* _Brief_
In the data below, find each line carrying the string "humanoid" and copy it out.

[Entries taken from a collection]

···

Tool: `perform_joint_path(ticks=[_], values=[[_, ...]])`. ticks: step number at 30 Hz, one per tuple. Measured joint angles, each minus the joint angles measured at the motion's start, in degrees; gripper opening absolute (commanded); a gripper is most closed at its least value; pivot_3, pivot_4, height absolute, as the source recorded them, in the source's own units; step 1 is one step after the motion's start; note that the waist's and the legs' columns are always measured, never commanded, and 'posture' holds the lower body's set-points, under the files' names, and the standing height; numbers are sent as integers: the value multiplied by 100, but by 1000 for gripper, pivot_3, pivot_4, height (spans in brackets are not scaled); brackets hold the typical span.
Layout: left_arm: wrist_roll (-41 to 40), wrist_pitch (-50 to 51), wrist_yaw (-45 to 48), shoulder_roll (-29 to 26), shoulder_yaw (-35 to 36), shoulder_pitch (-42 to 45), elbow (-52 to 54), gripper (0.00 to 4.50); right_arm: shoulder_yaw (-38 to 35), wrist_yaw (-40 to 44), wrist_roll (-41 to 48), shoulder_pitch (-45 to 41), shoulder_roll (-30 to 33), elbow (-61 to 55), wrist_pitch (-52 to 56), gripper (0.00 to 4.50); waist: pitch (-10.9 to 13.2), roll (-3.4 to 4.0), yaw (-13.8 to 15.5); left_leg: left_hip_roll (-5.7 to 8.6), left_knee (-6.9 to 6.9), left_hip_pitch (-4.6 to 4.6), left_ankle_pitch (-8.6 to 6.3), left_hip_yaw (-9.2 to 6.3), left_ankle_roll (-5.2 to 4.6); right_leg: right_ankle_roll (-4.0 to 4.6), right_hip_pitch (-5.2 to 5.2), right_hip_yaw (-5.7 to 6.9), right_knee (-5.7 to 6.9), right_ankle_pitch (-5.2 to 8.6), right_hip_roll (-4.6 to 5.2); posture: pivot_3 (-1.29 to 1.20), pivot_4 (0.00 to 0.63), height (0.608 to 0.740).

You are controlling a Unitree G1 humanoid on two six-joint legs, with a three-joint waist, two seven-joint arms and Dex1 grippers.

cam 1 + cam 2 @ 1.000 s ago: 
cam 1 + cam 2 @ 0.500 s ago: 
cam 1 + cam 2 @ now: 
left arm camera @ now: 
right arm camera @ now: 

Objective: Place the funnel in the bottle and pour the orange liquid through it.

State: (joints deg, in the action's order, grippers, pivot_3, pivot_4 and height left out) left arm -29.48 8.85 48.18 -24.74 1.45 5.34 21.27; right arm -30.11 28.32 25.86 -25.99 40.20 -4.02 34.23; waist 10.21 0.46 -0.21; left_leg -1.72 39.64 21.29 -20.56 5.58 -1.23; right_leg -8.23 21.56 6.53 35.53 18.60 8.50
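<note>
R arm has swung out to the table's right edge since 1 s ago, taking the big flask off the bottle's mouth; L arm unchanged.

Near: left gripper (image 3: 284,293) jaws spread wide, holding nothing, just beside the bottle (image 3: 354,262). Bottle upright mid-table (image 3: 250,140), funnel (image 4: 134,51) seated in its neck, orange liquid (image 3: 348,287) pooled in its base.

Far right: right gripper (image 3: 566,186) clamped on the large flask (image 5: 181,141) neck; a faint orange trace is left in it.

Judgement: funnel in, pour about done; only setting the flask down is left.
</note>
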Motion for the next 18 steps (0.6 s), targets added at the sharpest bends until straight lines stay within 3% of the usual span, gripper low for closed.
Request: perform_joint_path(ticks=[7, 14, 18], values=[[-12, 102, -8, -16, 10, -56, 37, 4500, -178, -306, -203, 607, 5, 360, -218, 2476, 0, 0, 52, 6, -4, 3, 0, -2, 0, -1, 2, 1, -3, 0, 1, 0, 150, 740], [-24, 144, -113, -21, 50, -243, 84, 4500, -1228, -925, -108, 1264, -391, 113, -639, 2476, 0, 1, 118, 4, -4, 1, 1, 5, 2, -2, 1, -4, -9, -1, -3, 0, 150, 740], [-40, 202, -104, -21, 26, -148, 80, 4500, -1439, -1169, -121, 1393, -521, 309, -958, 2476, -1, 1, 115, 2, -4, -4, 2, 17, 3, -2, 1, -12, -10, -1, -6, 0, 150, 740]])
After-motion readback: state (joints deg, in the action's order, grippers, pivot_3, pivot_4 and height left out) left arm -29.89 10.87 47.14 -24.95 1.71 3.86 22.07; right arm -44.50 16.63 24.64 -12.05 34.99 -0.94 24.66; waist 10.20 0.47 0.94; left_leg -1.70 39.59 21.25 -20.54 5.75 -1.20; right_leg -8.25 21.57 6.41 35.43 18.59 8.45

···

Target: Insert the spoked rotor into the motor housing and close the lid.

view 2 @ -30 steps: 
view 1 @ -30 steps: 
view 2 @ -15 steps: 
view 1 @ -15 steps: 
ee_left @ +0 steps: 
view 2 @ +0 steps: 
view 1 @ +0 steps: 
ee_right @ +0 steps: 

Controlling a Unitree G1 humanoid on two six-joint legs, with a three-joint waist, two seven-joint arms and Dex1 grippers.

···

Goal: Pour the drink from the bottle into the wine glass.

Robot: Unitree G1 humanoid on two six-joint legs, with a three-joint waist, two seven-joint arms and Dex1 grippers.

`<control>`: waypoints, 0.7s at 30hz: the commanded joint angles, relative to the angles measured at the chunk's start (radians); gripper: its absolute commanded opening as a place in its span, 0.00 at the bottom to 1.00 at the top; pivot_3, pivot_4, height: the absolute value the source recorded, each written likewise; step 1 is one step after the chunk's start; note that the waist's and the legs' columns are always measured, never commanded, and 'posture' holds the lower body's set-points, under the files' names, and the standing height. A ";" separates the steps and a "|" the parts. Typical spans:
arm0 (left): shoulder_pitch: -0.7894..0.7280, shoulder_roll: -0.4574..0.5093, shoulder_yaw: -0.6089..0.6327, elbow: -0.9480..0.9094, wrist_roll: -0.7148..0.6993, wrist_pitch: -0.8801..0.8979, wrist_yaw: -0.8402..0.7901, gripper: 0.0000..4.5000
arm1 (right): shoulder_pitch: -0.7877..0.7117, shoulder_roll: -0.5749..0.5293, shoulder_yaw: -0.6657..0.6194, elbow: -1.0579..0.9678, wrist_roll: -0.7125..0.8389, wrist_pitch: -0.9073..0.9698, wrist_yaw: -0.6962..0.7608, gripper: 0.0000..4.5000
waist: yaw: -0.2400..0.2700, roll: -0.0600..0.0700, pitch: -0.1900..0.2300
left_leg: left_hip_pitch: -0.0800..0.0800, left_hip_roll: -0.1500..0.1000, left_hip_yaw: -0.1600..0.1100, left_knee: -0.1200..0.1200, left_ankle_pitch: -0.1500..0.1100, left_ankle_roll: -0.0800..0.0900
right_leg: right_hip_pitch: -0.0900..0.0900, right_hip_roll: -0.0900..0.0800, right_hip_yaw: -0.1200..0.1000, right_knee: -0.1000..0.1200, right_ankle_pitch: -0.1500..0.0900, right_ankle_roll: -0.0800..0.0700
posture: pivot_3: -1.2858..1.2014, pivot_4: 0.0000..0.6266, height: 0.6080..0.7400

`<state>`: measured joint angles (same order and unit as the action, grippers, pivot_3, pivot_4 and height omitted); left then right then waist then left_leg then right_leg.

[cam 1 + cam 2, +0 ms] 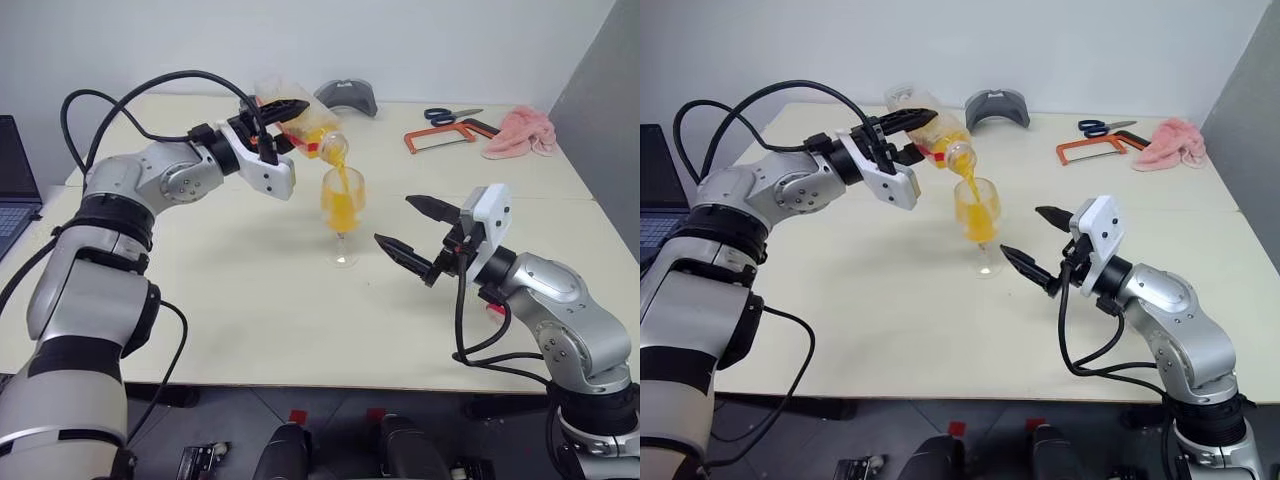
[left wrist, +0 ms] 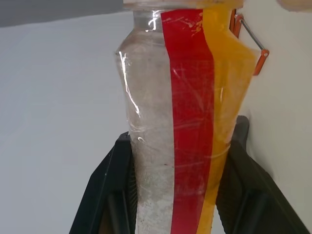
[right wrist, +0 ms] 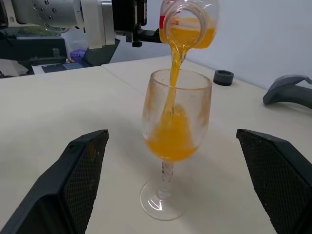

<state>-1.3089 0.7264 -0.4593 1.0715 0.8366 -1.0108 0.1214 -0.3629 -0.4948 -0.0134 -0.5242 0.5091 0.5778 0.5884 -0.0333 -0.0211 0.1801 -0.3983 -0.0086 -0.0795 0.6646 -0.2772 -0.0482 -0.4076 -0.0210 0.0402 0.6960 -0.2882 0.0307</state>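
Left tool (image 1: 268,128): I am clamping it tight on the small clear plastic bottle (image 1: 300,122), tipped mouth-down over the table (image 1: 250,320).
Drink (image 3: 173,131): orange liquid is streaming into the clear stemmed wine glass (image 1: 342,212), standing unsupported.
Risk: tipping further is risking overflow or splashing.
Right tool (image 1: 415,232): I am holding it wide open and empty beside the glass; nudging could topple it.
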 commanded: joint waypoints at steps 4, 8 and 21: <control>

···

* _Exercise solution_
You are controlling a Unitree G1 humanoid on two six-joint legs, with a three-joint waist, two seven-joint arms and Dex1 grippers.
Controlling a Unitree G1 humanoid on two six-joint legs, with a three-joint waist, two seven-joint arms and Dex1 grippers.
Robot: Unitree G1 humanoid on two six-joint legs, with a three-joint waist, two seven-joint arms and Dex1 grippers.

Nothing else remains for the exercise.